Wai considers herself a psychic and, acknowledging that field is steeped in being entertainment, elaborated on what she believes that term means.

"A psychic is an interpreter of consciousness," Wai said. "The podcast is kind of a record of my journey going through understanding my own psychic ability ... and kind of parsing through the various new age sort of modalities and stories and trying to sift through the b******t to really find what's at the core of personal spiritual development. I hope to take along people who have hopefully listened from the beginning, or who can always go back to the beginning – anyone who wants to kind of hear someone find their enlightenment, because I really believe that over the course of the years that I've been doing this podcast, and hopefully to come, it's allowing other people to kind of witness me becoming a stronger person in a way that's more palpable."

And the key to that, Wai said, is vulnerability and seeming "awkwardness," all the things that pop culture encourages people to be above.

"I want to put my cringy moments out there, you know, 'cause I love every part of the journey for myself. If I kind of listen back to some of those episodes where I went really vulnerable, it can be a little embarrassing.

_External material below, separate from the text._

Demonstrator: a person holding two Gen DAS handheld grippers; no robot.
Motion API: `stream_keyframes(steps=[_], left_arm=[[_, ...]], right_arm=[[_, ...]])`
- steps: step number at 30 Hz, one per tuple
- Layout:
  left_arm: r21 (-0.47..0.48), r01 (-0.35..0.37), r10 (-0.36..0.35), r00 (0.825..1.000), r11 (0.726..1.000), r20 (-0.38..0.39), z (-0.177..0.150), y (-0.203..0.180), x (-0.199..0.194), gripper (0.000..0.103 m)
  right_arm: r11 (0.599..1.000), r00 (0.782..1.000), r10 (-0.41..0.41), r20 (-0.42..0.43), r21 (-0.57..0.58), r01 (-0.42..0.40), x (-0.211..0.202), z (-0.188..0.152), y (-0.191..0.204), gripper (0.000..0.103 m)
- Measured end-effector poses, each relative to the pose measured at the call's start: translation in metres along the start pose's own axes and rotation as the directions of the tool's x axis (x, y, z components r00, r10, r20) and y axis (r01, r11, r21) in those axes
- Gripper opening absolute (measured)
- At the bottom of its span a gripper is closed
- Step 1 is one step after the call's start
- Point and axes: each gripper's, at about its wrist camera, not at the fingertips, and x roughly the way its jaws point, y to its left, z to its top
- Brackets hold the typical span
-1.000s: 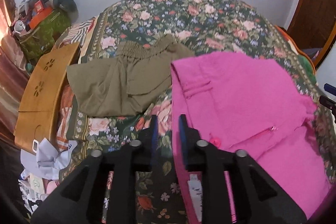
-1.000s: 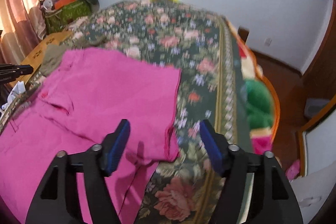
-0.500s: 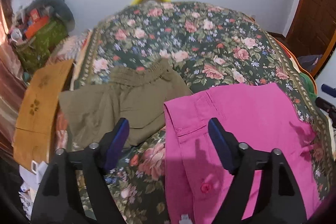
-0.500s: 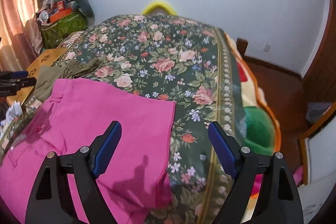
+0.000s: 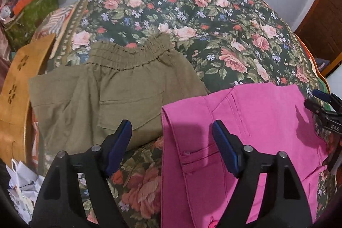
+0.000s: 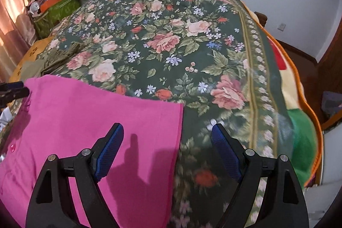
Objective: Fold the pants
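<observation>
Left wrist: your left gripper [image 5: 171, 142] hangs empty, jaws spread; a second ago they were pressed together at the pink pants [image 5: 245, 121]. Right gripper [image 6: 166, 146] also spread, over the pink edge. Both have let go, so the fold looks laid down; pink pants lie flat on the bed [image 5: 213, 25], near side. Count: two pants, pink and, beyond to the left, olive pants [image 5: 111, 91], folded. Two grippers. One wooden board [image 5: 19, 82] at bedside.
</observation>
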Motion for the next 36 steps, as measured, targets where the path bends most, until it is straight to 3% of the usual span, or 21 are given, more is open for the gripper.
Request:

But my goal is to really bring to the forefront the parts that people want to push away from themselves.

"All my life I've felt awkward," Wai continued. "And I've always felt like I say too much and I'm too much in general, or I just kind of keep going on like I have ... very much an autistic behavior, at least to how it's showing up in me. I will kind of over-talk and I will kind of over-focus on myself. But the whole time, I'm worried about every aspect of it, so I'm worried about how people are hearing it."

To Wai, being "psychic" and interpreting other consciousnesses is about being able to trust that judgement on some level.

"... When you're very self-conscious and insecure, the last thing you're doing is trusting yourself," Wai said. "You're really motivated by kind of how it's going to sound to other people, so it seems like they're opposite things, but ... I'm trying to find that... that sort of sweet spot in the middle of it."

It's a delicate road, Wai noted. "As a psychic ... I'm encouraging people to reconnect their head to their body because we live in such a mental world ... of belief systems. And things have just continued to get corrupted by power, greed, patriarchy, capitalism ...

"We are so used to elevating other people around us," Wai continued. "When you elevate someone around you, whether it's a celebrity, whether it's someone on TikTok you're in that action. We don't pay attention to this fact, but in that action you're setting yourself below ... that person, and that's living in a disempowered state."

With "The Self-Consciousness Podcast," while acknowledging the very real additional challenges that can come with race and class, Wai hopes episodes like the one where she listens to the last messages from her late mother will challenge listeners to find their own empowered state.